Noch absurder ist, dass Freiheit zur „Floskel des Jahres 2022“ gekürt wurde. Individuelle Freiheit ist einer der wichtigsten Werte, für Liberale sogar der wichtigste von allen. Sie erlaubt egoistische wie altruistische Entscheidungen, auch dumme, während Zwang in der Regel zu noch dümmeren und schlechteren Ergebnissen führt. In der Ukraine sterben gerade Menschen bei der Verteidigung ihrer Freiheit, während Links- wie Rechtsradikale Freiheit nur für eine Floskel halten und zum russischen Aggressor halten.

Berlin-Besuch mit beiden Kindern

An die ‚Vater-Tochter-Reise nach Berlin‘ vor knapp vier Jahren hat meine Tochter keine Erinnerung mehr. Die abgelaufene Woche war ich mit beiden Kindern wieder in Berlin. Wir besuchten u. a. das Museum für Naturkunde, das Deutsche Technikmuseum, die Reichstagskuppel, das Humboldt Forum im wiedererrichteten Berliner Schloss und wieder den Tierpark.

Die Sehenswürdigkeiten sind sehenswert, aber Berlin ist auch dreckig und der Rechtsstaat gilt nicht mehr.

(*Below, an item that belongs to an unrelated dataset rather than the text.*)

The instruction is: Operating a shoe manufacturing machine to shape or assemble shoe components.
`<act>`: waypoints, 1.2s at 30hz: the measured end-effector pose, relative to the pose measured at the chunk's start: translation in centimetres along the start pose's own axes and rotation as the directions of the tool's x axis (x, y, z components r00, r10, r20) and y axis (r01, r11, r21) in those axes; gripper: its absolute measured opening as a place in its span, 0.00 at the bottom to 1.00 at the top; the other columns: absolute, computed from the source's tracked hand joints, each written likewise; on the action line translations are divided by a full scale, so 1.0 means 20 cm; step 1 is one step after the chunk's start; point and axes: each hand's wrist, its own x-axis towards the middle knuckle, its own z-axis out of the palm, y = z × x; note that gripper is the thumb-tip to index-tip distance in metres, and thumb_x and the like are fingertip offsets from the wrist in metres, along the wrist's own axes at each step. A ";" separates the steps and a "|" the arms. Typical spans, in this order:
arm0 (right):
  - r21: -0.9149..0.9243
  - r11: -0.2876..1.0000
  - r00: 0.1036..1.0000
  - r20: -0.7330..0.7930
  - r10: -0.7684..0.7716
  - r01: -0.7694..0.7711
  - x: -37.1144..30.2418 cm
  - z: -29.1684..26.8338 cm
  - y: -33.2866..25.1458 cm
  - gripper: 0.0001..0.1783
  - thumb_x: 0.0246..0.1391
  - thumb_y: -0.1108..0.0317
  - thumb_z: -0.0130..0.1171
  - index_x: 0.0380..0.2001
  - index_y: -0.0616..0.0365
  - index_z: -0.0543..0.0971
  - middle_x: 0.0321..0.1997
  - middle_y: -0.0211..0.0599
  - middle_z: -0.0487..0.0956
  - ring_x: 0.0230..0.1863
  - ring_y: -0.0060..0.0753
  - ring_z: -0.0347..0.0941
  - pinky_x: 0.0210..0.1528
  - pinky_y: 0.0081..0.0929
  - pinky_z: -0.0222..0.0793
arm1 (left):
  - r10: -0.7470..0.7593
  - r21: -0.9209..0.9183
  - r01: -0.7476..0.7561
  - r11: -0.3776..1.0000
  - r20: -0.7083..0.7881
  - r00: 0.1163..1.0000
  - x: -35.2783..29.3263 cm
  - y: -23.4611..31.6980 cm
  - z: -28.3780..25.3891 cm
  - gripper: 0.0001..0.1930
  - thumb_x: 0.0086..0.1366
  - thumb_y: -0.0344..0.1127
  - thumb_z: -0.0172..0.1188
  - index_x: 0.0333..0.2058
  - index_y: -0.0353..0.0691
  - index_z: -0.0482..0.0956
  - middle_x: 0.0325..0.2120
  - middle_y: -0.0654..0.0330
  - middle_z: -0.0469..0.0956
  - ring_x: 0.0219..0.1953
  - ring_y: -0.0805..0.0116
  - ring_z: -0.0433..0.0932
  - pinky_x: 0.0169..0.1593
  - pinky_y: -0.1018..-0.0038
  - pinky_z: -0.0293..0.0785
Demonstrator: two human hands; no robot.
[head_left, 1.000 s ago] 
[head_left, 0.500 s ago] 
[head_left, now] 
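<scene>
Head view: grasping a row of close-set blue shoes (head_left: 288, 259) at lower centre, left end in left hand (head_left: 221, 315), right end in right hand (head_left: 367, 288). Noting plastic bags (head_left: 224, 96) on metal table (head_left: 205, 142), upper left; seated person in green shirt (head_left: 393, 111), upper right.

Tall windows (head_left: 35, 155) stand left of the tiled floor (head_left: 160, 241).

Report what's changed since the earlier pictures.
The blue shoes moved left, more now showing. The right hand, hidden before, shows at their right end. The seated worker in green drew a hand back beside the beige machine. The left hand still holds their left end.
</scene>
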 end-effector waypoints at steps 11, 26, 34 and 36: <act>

So ist die FFP2-Maskenpflicht im öffentlichen Personennahverkehr nicht nur unsinnig, sondern sie wird auch demonstrativ weder eingehalten noch durchgesetzt. Ordnungsamtsmitarbeiter trugen selbst nur medizinische Masken, Busfahrer gar keine und sie sprachen auch keinen der Unmaskierten an, die rund die Hälfte der Fahrgäste ausmachen. Dafür darf man als Erwachsener auf seiner Fahrkarte bis zu drei Kinder mitnehmen.

Gut fand ich im Hotel Scandic Berlin Potsdamer Platz neben dem Frühstücksbüffet, dass die Zimmerreinigung nur noch auf Wunsch erfolgt. Das ist eine Win-Win-Win-Regelung, bei der nicht nur das Hotel Geld spart und die Umwelt geschont wird, sondern auch die Gäste nicht täglich ihr Zimmer aufräumen und für einen nicht planbaren Zeitraum verlassen müssen. Dafür war es im ganzen Hotel viel zu warm, was sich im Zimmer höchstens über das Öffnen des Fensters hätte regulieren lassen.

Lindner lobt sich, FDP und Ampel für illiberale Politik

„Läuft doch? Auf dem Dreikönigstreffen redet sich die FDP das Regieren mit zwei linken Partnern schön“. Dabei sind die liberalen Wähler nicht dumm und wissen, dass jeder Unsinn, den die Ampel-Koalition beschließt, nur mit den Stimmen der FDP zustande kommt. Dagegen kann die FDP in dieser Regierung keine liberalen Erfolge vorweisen. Sie behauptet nur, Schlimmeres verhindert zu haben, welches ohne sie aber ebenso keine Mehrheit hätte wie auch das Schlimme, dem sie aktiv zustimmt. Inflation und Schulden sind auf Rekordniveau, die Energieversorgung ist unsicher, die Kriminalität nimmt zu, ebenso die Migration, während Integration, Arbeitsanreize und Meinungsfreiheit abnehmen. Herr Lindner will die Ampel-Koalition sogar über 2025 hinaus fortsetzen, aber dann wird die FDP nicht mehr im Bundestag vertreten sein, wenn er so weitermacht.